Oh and there is only one way to prove a dog.But that is a whole other conversation


----------



## dixieland (Aug 14, 2009)

And yes you asked a question.It was not your question that I had a problem with.It was how you answered people when you were not happy with what they said.Niceness goes a long way with me.Bitchiness does not


----------



## Odin`s_BlueDragon (Mar 11, 2012)

LovingPit said:


> Well Regardless what you think, I know what I am looking at.


Bwahahaha then please, tell us what r u looking at?


----------



## LovingPit (Mar 31, 2012)

It was how people responded that caused me to be bitchy. Its a two way street. I only asked a question. Also I have searched and looked and read and searched. My questions where not being answered so I thought I'd try. I see how wrong that was. :/


----------



## LovingPit (Mar 31, 2012)

Odin's_BlueDragon said:


> Bwahahaha then please, tell us what r u looking at?


BwaHAHAHAHA my butt. Please. Tell me.

I have a APBT. Regardless of knowing his bloodline or not. You can disagree all day long but I know what I have. upruns:


----------



## ::::COACH:::: (Apr 4, 2012)

I have seen the other pictures of Jud, and in my personal opinion he does not look purebred at all. The way he is stacked in this picture make him look more pit bull like than he actually does in regular pictures. That is just my 2 cents. 

I think he is an absolutely adorable pup though!  if you ever own a papered dog you will maybe understand why it is so frustrating when people like you come on here saying that they "don't buy into the whole pedigree" stuff. 

Here is yet another example of what everyone has been trying to say: I have a friend that is half italian half spanish. Yet people always say that he looks American Indian!! Just because someone looks like they are American Indian, it does not make him one!! 
So...your dog could be a jack russell/American bulldog but everyone, including you say "pit bull"....does that make him one? No! 

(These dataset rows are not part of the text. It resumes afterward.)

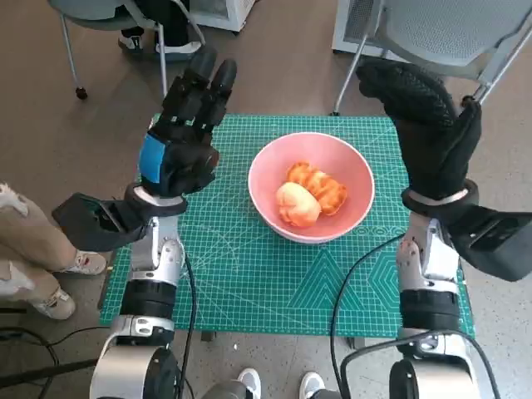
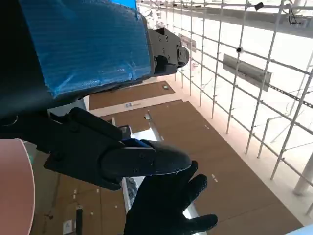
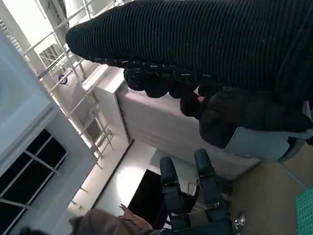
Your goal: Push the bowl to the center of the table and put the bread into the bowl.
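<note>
Two soft, light bread rolls [image 1: 311, 196] are lying in the pink bowl [image 1: 268, 165]; left hand [image 1: 184, 125] and right hand [image 1: 426, 125] are being held raised, fingers spread, holding nothing.

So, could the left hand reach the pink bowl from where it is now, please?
Probably yes: the left hand is raised with fingers apart, holding nothing, and only bare green mat lies between it and the pink bowl.

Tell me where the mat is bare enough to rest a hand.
The near strip of the mat, between the bowl and the table's front edge, is bare apart from the forearms at its sides. The near left corner, below the left hand, also looks free. The middle is crowded: the bowl holds the bread, and the right hand hangs over the far right corner.
</note>
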Robot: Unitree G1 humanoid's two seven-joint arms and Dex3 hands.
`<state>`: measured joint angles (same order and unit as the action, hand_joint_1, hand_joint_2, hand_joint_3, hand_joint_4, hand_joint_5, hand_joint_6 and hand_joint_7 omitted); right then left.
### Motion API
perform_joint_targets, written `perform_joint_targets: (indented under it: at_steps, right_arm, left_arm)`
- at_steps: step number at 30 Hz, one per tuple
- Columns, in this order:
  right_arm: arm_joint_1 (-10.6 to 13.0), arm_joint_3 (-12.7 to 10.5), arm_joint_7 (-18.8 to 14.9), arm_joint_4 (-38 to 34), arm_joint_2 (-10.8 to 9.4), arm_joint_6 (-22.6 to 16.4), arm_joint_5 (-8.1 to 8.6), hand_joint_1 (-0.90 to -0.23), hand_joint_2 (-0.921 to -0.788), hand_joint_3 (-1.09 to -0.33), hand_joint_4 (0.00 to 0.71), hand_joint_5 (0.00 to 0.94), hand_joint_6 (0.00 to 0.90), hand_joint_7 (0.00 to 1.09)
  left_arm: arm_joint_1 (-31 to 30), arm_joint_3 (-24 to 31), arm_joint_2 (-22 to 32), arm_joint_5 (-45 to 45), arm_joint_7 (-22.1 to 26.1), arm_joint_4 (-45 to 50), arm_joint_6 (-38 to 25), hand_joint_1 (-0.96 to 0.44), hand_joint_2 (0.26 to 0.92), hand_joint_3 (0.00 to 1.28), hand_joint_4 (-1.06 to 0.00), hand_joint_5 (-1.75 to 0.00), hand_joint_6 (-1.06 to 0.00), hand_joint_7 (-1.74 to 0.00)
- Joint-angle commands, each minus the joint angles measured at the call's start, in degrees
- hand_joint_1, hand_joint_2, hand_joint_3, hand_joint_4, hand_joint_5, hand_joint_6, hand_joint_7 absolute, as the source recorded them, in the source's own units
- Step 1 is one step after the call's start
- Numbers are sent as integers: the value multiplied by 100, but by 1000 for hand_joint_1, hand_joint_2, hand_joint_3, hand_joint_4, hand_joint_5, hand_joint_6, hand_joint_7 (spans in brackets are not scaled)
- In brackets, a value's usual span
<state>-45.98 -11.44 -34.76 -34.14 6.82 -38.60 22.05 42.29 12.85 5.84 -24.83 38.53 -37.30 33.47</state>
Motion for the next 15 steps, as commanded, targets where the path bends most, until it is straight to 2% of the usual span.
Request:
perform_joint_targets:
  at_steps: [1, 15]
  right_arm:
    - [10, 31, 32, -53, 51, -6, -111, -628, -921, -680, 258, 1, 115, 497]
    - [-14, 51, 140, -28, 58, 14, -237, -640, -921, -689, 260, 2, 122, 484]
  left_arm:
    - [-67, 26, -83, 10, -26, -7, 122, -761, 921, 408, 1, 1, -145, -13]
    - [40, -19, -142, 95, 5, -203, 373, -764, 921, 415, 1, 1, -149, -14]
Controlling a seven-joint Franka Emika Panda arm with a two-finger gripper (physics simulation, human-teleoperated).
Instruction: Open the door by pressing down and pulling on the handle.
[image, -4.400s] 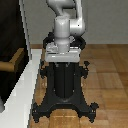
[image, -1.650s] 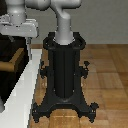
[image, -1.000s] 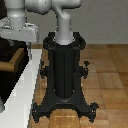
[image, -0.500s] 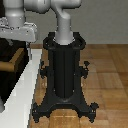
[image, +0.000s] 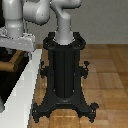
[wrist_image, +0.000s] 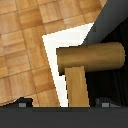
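Observation:
The door (image: 7, 87) is a dark panel in a white frame (image: 26, 92) at the exterior view's left. Its golden-brown handle (image: 12, 63) sticks out just below my gripper (image: 18, 50), which hangs over it. In the wrist view the handle's round bar (wrist_image: 91, 55) and its stem (wrist_image: 77, 89) fill the middle, in front of the white frame (wrist_image: 56, 52) and the dark door (wrist_image: 111, 22). My gripper (wrist_image: 62, 102) is open. One dark fingertip (wrist_image: 22, 103) shows on each side of the stem, apart from it.
The black robot pedestal (image: 64, 75) with its splayed feet stands in the middle on the wooden floor (image: 107, 75). My arm reaches from its top over to the exterior view's left.
Since 4.4 s ago the arm has swung from above the pedestal to the exterior view's left, over the handle. Over the last 1.6 s nothing visibly moves.

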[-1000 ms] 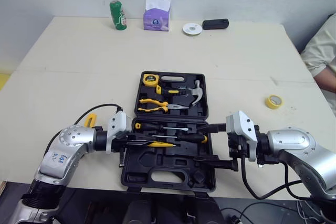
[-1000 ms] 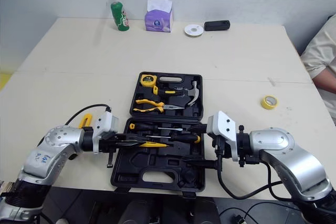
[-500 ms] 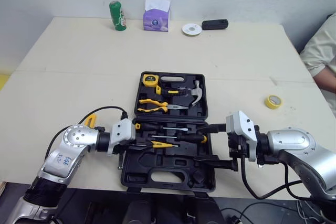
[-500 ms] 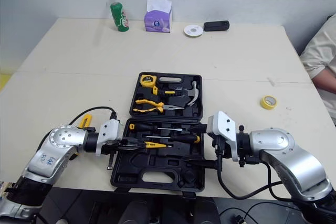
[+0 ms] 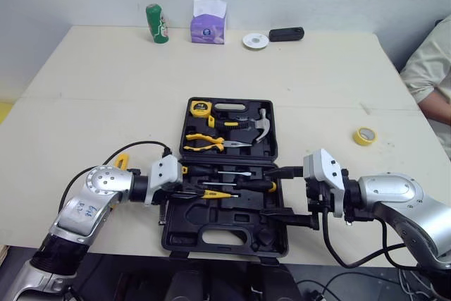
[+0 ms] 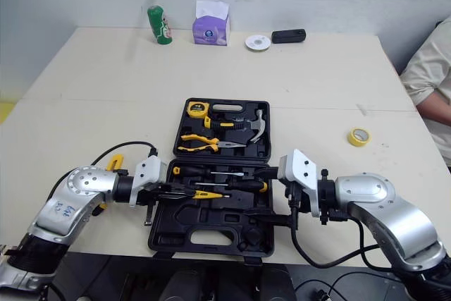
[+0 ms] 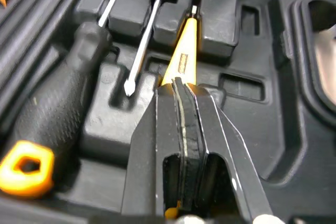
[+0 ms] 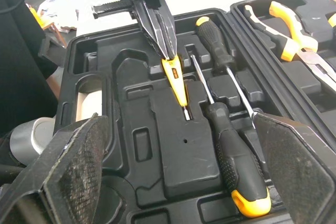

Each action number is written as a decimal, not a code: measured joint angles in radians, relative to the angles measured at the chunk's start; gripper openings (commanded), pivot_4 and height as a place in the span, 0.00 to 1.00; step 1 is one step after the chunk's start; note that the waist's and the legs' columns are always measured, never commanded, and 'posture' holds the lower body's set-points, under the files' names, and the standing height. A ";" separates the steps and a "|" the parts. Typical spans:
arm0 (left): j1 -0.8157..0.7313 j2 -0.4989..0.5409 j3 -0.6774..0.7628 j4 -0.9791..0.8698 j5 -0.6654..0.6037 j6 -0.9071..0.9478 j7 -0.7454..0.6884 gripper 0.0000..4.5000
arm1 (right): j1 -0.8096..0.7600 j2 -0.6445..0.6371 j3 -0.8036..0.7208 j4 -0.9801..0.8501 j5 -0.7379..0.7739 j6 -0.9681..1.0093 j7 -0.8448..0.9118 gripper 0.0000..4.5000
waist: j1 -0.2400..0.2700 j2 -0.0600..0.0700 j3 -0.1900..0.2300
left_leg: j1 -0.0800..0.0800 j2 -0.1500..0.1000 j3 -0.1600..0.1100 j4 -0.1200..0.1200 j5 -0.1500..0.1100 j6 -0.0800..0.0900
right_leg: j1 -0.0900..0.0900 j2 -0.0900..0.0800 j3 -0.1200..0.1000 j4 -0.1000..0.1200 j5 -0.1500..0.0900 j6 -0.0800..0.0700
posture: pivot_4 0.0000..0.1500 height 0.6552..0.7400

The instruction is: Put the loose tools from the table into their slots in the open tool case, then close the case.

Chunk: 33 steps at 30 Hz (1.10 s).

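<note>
Left tool (image 7: 179,85) advanced, clamping yellow tester (image 7: 185,45); its print illegible.

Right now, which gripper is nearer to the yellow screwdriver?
Left. The left gripper is shut on the yellow screwdriver; the right gripper is open at the right side of the case, apart from it.

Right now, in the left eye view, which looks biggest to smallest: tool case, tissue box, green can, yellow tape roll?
Tool case
Tissue box
Green can
Yellow tape roll
The can and box stand farther from the camera, so they look smaller than they are.
</note>
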 measured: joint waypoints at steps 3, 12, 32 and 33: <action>0.049 -0.028 0.089 -0.038 -0.076 0.087 0.061 0.52 | -0.040 0.017 0.005 0.042 0.005 -0.001 0.010 1.00 | -0.001 0.000 0.000 | 0.000 0.000 0.000 0.000 0.000 0.000 | 0.000 -0.001 0.000 0.000 0.000 0.000 | 1.00 0.90; 0.407 -0.267 0.591 -0.361 -0.248 0.211 0.497 0.99 | -0.277 0.131 0.059 0.253 0.018 -0.016 0.125 1.00 | -0.020 -0.004 0.002 | 0.000 0.000 -0.002 0.000 0.000 0.000 | 0.002 0.000 -0.001 0.000 0.001 0.001 | 1.00 0.90; 1.033 -0.582 0.818 -0.568 -0.184 -0.009 0.695 0.99 | -0.461 0.256 0.202 0.535 -0.085 -0.138 0.359 1.00 | -0.014 -0.005 0.002 | -0.004 0.000 -0.004 0.000 -0.011 0.010 | 0.000 -0.002 -0.001 -0.010 0.001 0.001 | 1.00 0.90; 1.007 -0.556 0.816 -0.568 -0.181 0.000 0.707 0.99 | -0.460 0.257 0.202 0.535 -0.087 -0.138 0.359 1.00 | -0.014 -0.004 0.003 | -0.004 0.000 -0.004 0.000 -0.011 0.010 | -0.001 -0.002 -0.001 -0.010 0.001 0.001 | 1.00 0.90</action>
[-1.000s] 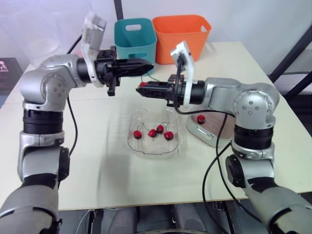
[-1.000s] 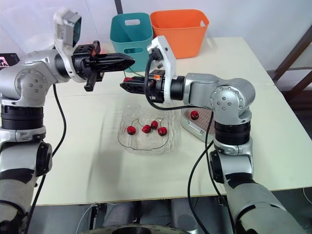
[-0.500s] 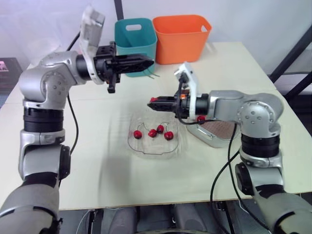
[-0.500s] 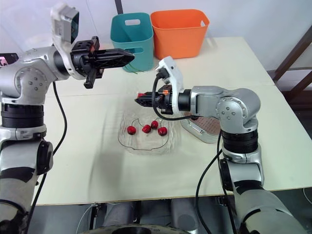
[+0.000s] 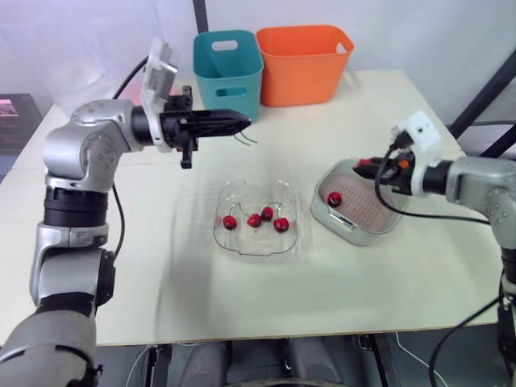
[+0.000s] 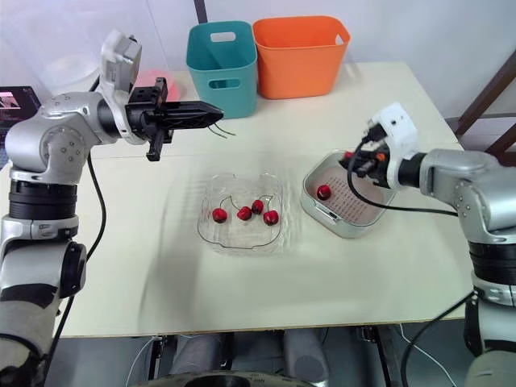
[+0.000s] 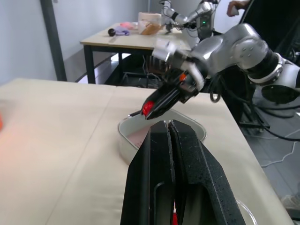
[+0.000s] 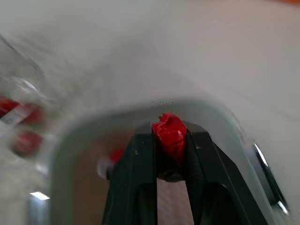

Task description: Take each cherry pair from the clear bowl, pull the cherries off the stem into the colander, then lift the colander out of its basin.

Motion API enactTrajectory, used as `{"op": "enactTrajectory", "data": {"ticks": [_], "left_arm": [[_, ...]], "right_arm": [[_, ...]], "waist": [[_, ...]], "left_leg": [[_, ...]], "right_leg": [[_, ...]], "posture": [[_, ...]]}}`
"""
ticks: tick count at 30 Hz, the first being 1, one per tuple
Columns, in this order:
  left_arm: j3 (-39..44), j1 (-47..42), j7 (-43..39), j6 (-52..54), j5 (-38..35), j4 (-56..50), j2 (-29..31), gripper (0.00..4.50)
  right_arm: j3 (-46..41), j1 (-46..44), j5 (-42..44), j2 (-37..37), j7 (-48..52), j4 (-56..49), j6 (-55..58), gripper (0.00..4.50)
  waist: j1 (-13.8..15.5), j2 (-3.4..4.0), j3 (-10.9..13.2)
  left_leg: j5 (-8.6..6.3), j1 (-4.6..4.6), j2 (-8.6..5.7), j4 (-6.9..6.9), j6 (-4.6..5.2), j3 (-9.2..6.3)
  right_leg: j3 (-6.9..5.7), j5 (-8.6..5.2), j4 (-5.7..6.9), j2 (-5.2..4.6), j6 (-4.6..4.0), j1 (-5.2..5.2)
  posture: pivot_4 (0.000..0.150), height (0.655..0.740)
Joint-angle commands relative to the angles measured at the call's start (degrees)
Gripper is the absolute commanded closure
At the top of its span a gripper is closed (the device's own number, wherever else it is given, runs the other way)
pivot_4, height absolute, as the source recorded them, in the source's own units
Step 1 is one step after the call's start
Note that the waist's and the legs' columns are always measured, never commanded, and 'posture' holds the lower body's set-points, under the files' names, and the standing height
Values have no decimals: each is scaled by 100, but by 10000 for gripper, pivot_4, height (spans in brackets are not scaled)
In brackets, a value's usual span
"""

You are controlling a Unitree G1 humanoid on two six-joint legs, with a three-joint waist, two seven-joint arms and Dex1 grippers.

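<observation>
Noted: right gripper (image 5: 364,164) clamps cherry (image 8: 169,133) over colander (image 5: 372,213); left gripper (image 5: 239,122), well apart from colander, pinches stem (image 6: 219,129). Cherry judged soft, slippery: hold lightly across middle

You will find no legible text, label, brand, number or sign on any item in these views. The dark panel (image 6: 14,105) at the far left edge carries a small pink marking, but you cannot read it.
</observation>
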Motion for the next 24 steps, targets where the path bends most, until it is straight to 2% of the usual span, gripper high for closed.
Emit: {"op": "enactTrajectory", "data": {"ticks": [1,4,6,7,11,18,20,24], "left_arm": [[60,-81,-25,-72,13,-57,41,45000],[65,-87,-14,-44,-2,-51,29,45000],[77,-76,5,-9,-27,-72,20,45000],[81,-69,14,3,-34,-82,19,45000],[101,-45,40,27,-41,-101,32,45000],[274,-29,230,125,-136,-69,54,45000],[359,19,336,130,-83,-9,147,45000],[395,351,734,89,340,349,519,45000]], "right_arm": [[29,31,-305,-124,200,69,-385,40656],[66,51,-407,-88,262,152,-368,40656],[85,54,-502,-85,288,206,-422,31702],[87,54,-538,-95,312,226,-444,28876],[2,-47,-584,-169,421,265,-404,9599],[-253,-496,-314,-149,693,41,-231,9599],[-313,-809,93,68,746,-323,93,9599],[-235,-1671,1092,1030,406,-1223,1046,9599]], "waist": [[-17,0,0],[-24,0,0],[-15,0,0],[-7,0,0],[39,0,0],[59,0,0],[40,0,0],[-90,2,-1]], "left_leg": [[0,1,1,1,0,1],[0,2,5,2,0,1],[0,1,7,4,0,-1],[0,1,8,5,0,-1],[0,0,7,6,0,0],[0,0,7,6,0,-2],[0,1,8,6,0,-2],[1,9,25,-2,-1,-18]], "right_leg": [[1,0,2,0,0,0],[3,0,4,0,0,0],[2,0,4,0,0,1],[2,0,3,-1,0,2],[2,0,1,-5,0,4],[2,0,1,-4,0,3],[2,0,1,-3,0,3],[5,1,7,1,-1,-1]], "posture": [[1500,7400],[1500,7400],[1500,7400],[1500,7400],[1500,7400],[1500,7400],[1500,7400],[1500,7400]]}}
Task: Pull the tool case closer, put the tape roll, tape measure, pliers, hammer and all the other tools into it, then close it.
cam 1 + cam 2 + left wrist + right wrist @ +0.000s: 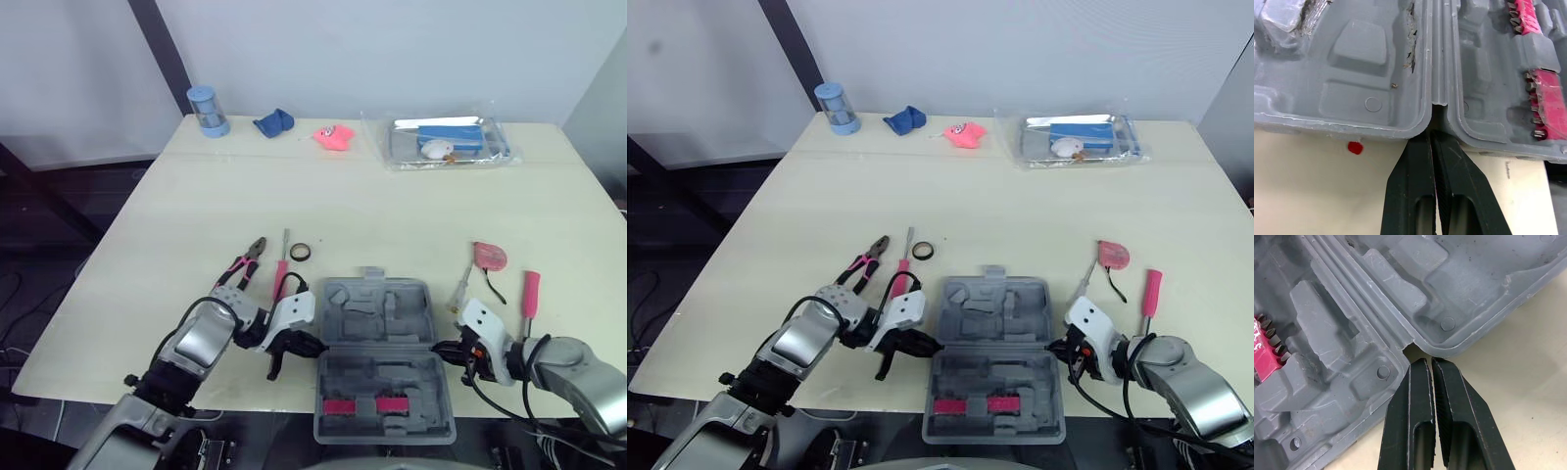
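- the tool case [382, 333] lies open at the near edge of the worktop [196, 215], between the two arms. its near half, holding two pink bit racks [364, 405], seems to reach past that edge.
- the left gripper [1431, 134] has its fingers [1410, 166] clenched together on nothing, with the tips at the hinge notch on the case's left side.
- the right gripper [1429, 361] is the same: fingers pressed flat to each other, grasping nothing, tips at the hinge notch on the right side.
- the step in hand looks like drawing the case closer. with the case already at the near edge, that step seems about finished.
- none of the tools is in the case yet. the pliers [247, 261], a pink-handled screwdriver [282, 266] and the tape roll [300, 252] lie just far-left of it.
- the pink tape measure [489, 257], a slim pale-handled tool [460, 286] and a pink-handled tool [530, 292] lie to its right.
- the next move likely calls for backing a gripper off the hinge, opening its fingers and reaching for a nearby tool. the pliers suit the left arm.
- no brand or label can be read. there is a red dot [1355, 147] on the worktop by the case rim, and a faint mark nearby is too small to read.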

Hope this helps you understand. If you want a more lean build of dog, you are wanting probably the ADBA style.


----------



## motocross308 (Oct 5, 2010)

looks like 10000$ bloodline .. maybe mixed with some purple nose


----------



## LovingPit (Mar 31, 2012)

Thank you for your input, but I highly doubt that. ^^;

It is also just as frustrating to have people tell you that you need a pedigree when they are only as good as the person writing the information down. I don't trust them. Never will. You can believe what you want but the KC was the worst thing that happened to any breed of dog. It has made people believe that this is the only way and everyone else is wrong. 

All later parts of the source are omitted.